### [Problem]
Type out the lines below exactly, pictures excluded.

### [Given data]
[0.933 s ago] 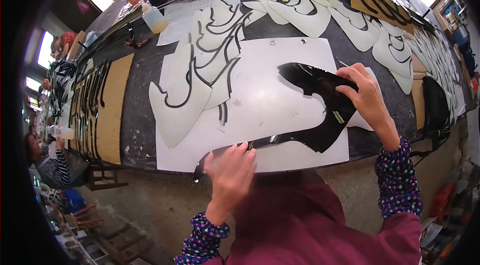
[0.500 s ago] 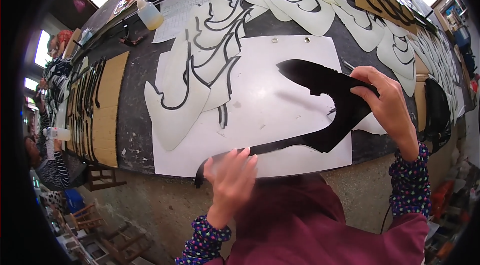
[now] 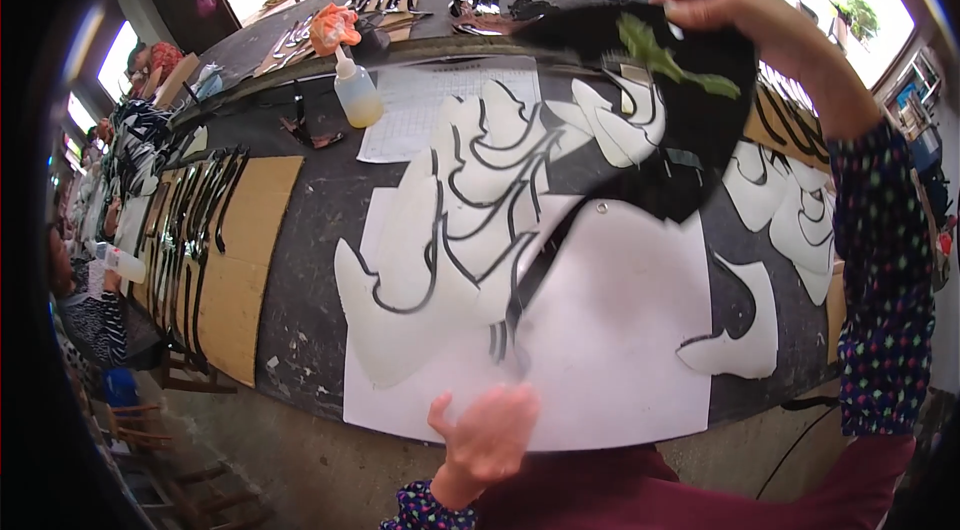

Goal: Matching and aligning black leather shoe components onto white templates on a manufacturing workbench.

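My right hand (image 3: 745,15), raised at the upper right, pinches the edge of a black shoe-upper piece (image 3: 705,120). The piece hangs above the table, with a pale green mark on its face and a long narrow strip trailing down to the left. Its lower tip is blurred. My left hand (image 3: 490,435) is over the front edge of a white board (image 3: 620,350), below that tip, with the thumb apart from smeared fingers and nothing visible in it. White shoe-shaped pieces with black edging (image 3: 400,330) overlap on the board's left side.
A single white curved piece (image 3: 745,330) overlaps the board's right edge. Behind the board stand a squeeze bottle (image 3: 357,95) and a printed sheet (image 3: 430,90). Cardboard (image 3: 262,270) with black strips lies left. More white pieces (image 3: 800,220) lie right. A person's sleeve (image 3: 95,325) shows far left.
My right hand has lifted the black shoe-upper piece up and away from me, off the board. My left hand has come off the strip. The view has shifted, showing more of the far table.
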Demonstrator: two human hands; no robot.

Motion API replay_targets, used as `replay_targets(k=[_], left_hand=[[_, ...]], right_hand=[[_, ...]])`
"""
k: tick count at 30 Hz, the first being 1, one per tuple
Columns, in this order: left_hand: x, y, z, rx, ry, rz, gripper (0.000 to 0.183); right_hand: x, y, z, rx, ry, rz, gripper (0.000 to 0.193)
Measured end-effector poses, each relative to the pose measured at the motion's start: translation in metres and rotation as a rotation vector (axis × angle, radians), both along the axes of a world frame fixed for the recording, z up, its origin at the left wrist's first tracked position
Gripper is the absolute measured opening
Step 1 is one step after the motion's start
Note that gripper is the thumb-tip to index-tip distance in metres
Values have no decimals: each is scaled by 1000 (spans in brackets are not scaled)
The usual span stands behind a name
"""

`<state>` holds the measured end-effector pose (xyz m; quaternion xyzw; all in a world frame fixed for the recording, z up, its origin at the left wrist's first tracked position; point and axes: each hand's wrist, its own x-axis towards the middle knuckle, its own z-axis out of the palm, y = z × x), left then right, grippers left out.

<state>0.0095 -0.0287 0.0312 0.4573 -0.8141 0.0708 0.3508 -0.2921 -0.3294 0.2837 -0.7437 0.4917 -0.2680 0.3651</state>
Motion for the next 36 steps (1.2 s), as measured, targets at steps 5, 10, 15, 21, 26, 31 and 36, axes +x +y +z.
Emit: replay_targets(k=[5, 10, 15, 21, 26, 31, 36], left_hand=[[-4, -21, -4, 90, 59, 36, 16], [-1, -23, 4, 242, 147, 17, 23], [-1, -20, -5, 314, 196, 50, 25], [11, -27, 11, 388, 279, -92, 26], [115, -66, 7, -65, 22, 411, 17], [343, -123, -10, 33, -125, 1144, 33], [492, -136, -56, 40, -551, 946, 20]], right_hand=[[16, -149, 80, -139, -445, -126, 19], [-24, -283, 53, 180, -711, 340, 15], [56, -308, -105, -52, -457, -496, 23], [-9, -236, -208, -227, 0, -326, 34], [-46, -29, -190, -95, 46, -208, 30], [-118, 124, -204, -14, -100, -387, 26], [-165, 231, -204, -24, -176, -728, 24]])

### [Solution to the problem]
[0.933 s ago] 
[0.500 s ago] 
[now] 

Goal: Matching and aligning black leather shoe components onto white templates on a manufacturing workbench.

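My right hand (image 3: 745,15), raised at the upper right, pinches the edge of a black shoe-upper piece (image 3: 705,120). The piece hangs above the table, with a pale green mark on its face and a long narrow strip trailing down to the left. Its lower tip is blurred. My left hand (image 3: 490,435) is over the front edge of a white board (image 3: 620,350), below that tip, with the thumb apart from smeared fingers and nothing visible in it. White shoe-shaped pieces with black edging (image 3: 400,330) overlap on the board's left side.
A single white curved piece (image 3: 745,330) overlaps the board's right edge. Behind the board stand a squeeze bottle (image 3: 357,95) and a printed sheet (image 3: 430,90). Cardboard (image 3: 262,270) with black strips lies left. More white pieces (image 3: 800,220) lie right. A person's sleeve (image 3: 95,325) shows far left.
My right hand has lifted the black shoe-upper piece up and away from me, off the board. My left hand has come off the strip. The view has shifted, showing more of the far table.
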Demonstrator: two human hands; no robot.

Motion API replay_targets, used as `replay_targets(k=[_], left_hand=[[_, ...]], right_hand=[[_, ...]])`
"""
k: tick count at 30 Hz, the first being 1, one per tuple
Columns, in this order: left_hand: x, y, z, rx, ry, rz, gripper (0.000 to 0.183); right_hand: x, y, z, rx, ry, rz, gripper (0.000 to 0.193)
Measured end-effector poses, each relative to the pose measured at the motion's start: translation in metres and rotation as a rotation vector (axis × angle, radians), both along the axes of a world frame fixed for the recording, z up, its origin at the left wrist's first tracked position
Gripper is the absolute measured opening
Step 1 is one step after the motion's start
Note that gripper is the thumb-tip to index-tip distance in metres
Values have no decimals: each is scaled by 1000 (spans in brackets are not scaled)
The usual span stands behind a name
"""

`<state>` holds the measured end-effector pose (xyz m; quaternion xyzw; all in a world frame fixed for the recording, z up, its origin at the left wrist's first tracked position; point and axes: each hand's wrist, its own x-axis towards the middle knuckle, its own z-axis out of the palm, y = z × x), left then right, grippers left out.

<state>0.0095 -0.0287 0.0312 0.4573 -0.8141 0.0708 0.3508 -0.2921 -0.3294 0.2837 -0.7437 0.4917 -0.2680 0.3651</state>
Motion for the next 36 steps (1.2 s), as measured, targets at steps 5, 10, 15, 21, 26, 31 and 36, axes +x +y +z.
Emit: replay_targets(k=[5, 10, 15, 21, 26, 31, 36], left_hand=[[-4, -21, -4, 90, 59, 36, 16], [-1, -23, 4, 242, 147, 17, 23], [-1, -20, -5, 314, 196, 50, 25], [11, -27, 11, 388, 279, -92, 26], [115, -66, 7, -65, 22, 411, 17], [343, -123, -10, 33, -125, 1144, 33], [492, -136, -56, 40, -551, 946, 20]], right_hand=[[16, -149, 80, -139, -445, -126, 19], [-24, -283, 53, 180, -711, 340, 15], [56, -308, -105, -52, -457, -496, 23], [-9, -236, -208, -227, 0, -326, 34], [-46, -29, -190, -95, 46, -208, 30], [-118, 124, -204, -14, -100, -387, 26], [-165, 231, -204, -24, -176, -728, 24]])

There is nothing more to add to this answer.